WORK TASK
Every line of the following records that includes "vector" should be copied.

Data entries
# # # # #
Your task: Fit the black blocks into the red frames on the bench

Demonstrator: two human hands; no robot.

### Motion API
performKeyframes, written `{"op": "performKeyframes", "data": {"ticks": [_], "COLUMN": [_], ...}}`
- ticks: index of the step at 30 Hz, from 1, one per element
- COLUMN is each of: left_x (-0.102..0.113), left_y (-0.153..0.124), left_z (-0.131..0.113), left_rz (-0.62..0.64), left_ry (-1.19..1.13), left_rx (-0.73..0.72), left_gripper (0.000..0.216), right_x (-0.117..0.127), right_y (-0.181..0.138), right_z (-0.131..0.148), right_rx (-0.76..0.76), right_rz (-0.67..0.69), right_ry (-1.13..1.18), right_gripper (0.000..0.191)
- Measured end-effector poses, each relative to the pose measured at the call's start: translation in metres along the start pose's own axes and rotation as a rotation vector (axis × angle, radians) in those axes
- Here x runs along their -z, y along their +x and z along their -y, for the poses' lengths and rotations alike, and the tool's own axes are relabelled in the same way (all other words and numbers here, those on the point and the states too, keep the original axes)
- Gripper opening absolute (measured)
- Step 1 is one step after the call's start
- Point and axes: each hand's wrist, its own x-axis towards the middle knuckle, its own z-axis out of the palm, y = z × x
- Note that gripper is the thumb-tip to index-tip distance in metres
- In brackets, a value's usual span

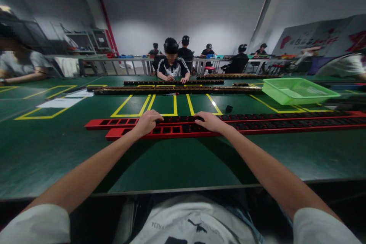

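Note:
Two long red trays (97, 123) with rows of slots lie side by side across the green table in front of me. Many slots to the right hold small black parts (271, 124); the slots at the left end look hollow. My left hand (147, 121) rests on the trays with its fingers curled down and pressed together over the slots. My right hand (210, 120) lies on the trays just to the right, fingers bent onto the black parts. What either hand holds is hidden under the fingers.
A loose black part (228, 108) lies behind the trays. A green plastic basket (297, 90) stands at the right. Black trays (177, 90) lie farther back, where a person (173, 65) sits opposite. Yellow floor-style markings (148, 105) and white paper sheets (61, 102) are on the table.

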Motion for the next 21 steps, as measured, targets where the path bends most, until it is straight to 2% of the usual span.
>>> {"op": "performKeyframes", "data": {"ticks": [4, 9, 13, 17, 21], "left_x": [0.000, 0.001, 0.002, 0.003, 0.003], "left_y": [0.000, 0.001, 0.003, 0.005, 0.005], "left_z": [0.001, -0.001, -0.007, -0.011, -0.011], "left_rz": [-0.003, 0.061, 0.093, 0.243, 0.235], "left_ry": [0.021, 0.032, -0.019, -0.098, -0.101], "left_rx": [0.033, 0.035, -0.038, -0.094, -0.077], "left_gripper": [0.048, 0.048, 0.057, 0.070, 0.071], "right_x": [0.001, 0.003, 0.001, 0.000, 0.000], "right_y": [0.000, -0.001, -0.001, 0.000, 0.000], "right_z": [0.001, 0.003, 0.001, 0.000, -0.001], "right_rx": [0.007, -0.010, 0.001, 0.001, 0.018], "right_rz": [-0.002, 0.005, -0.007, 0.004, -0.004], "right_ry": [0.006, -0.005, 0.007, -0.014, 0.002], "right_gripper": [0.037, 0.035, 0.034, 0.036, 0.037]}}
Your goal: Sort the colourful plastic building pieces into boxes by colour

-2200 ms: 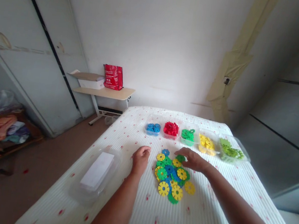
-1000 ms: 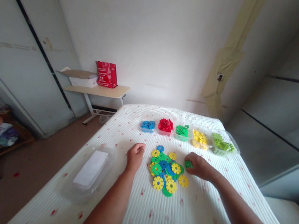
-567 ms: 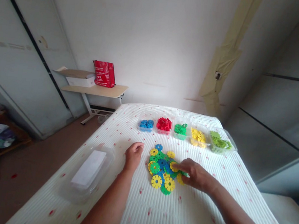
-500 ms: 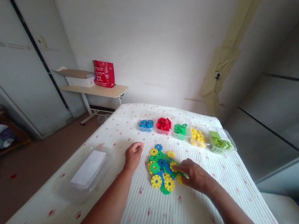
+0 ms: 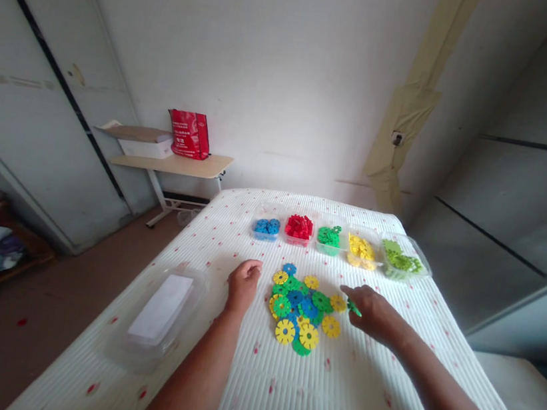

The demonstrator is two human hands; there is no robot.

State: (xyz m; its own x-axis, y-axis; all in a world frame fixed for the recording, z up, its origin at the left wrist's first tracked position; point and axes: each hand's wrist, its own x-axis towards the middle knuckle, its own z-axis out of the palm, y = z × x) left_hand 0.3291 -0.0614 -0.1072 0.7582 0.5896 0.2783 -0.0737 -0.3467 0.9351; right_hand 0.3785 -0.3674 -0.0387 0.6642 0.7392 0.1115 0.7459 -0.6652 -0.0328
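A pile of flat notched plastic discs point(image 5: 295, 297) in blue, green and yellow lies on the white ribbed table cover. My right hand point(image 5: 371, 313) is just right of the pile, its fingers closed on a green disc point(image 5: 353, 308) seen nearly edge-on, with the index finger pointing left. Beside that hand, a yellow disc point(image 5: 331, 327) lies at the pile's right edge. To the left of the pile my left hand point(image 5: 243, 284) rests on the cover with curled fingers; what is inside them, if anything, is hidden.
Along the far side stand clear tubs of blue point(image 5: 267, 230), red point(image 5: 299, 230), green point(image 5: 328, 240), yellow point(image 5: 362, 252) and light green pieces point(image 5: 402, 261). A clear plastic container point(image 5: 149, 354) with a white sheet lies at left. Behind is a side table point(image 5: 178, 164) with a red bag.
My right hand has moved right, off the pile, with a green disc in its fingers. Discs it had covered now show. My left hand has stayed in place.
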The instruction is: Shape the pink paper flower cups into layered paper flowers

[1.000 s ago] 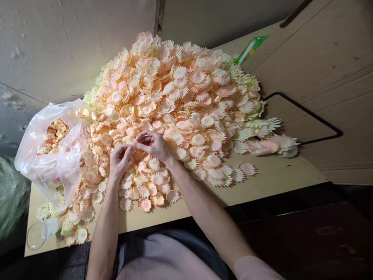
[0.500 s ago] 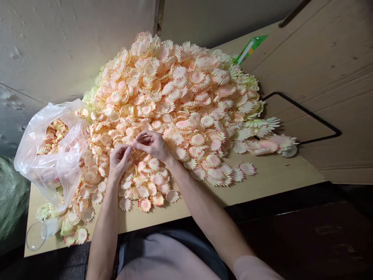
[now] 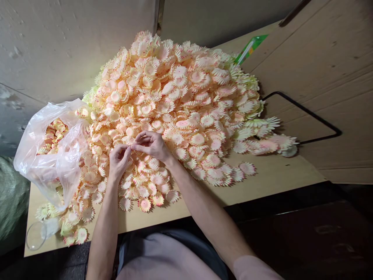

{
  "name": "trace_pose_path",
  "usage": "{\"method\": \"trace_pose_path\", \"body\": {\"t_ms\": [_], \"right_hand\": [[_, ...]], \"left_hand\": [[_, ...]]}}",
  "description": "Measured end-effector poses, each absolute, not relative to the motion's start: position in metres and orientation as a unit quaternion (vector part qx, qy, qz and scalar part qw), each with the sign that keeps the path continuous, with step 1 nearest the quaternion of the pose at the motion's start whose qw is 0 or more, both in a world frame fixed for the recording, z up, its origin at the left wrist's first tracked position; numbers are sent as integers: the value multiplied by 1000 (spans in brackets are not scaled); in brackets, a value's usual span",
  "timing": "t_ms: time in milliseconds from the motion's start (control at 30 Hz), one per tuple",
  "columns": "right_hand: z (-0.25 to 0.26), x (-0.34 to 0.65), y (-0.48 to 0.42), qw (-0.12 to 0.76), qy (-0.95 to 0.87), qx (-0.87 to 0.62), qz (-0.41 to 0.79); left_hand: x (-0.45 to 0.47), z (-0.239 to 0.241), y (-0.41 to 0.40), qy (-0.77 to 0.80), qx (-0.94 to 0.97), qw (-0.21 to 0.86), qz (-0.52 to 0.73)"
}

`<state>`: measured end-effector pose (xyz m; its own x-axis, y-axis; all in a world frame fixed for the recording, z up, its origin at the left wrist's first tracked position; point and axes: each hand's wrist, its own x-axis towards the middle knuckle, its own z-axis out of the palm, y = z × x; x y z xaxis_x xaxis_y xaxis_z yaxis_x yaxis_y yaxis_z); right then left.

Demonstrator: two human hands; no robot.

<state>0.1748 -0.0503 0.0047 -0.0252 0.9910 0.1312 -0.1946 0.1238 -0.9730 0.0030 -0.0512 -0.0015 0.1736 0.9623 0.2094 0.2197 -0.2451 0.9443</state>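
Note:
A big heap of peach and pink artificial flower heads (image 3: 180, 101) covers the table (image 3: 268, 175). My left hand (image 3: 119, 160) and my right hand (image 3: 151, 144) meet over the near side of the heap, fingertips pinched together. Between them is a small piece, too small and hidden for me to name. Loose flower heads (image 3: 145, 190) lie right under both hands.
A clear plastic bag (image 3: 49, 151) holding more flower pieces sits at the left. A clear cup (image 3: 36, 235) lies at the table's near left corner. A green packet (image 3: 250, 47) lies behind the heap. Cardboard with a black wire frame (image 3: 305, 116) stands at the right.
Hands stay in place over the heap; only the fingertips shift slightly against each other.

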Motion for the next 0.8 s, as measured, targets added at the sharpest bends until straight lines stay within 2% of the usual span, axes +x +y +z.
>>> {"method": "trace_pose_path", "body": {"t_ms": [433, 800], "right_hand": [[6, 176, -52, 573, -530, -405, 476], [3, 176, -51, 571, -522, -408, 486]], "left_hand": [[4, 0, -52, 452, 645, 408, 462], [4, -1, -51, 453, 652, 403, 454]]}}
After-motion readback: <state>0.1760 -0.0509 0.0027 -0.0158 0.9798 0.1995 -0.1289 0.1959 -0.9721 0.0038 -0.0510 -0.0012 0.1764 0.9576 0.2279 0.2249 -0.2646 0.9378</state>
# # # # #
WRITTEN ANSWER
- Measured end-effector poses, each relative to the pose measured at the call's start: translation in metres along the start pose's own axes and rotation as a rotation vector (axis × angle, radians) in those axes
  "description": "Measured end-effector poses, each absolute, not relative to the motion's start: position in metres and orientation as a unit quaternion (vector part qx, qy, qz and scalar part qw), each with the sign that keeps the path continuous, with step 1 nearest the quaternion of the pose at the motion's start whose qw is 0 or more, both in a world frame fixed for the recording, z up, its origin at the left wrist's first tracked position; numbers are sent as integers: the value multiplied by 1000 (spans in brackets are not scaled); in brackets, a value's usual span",

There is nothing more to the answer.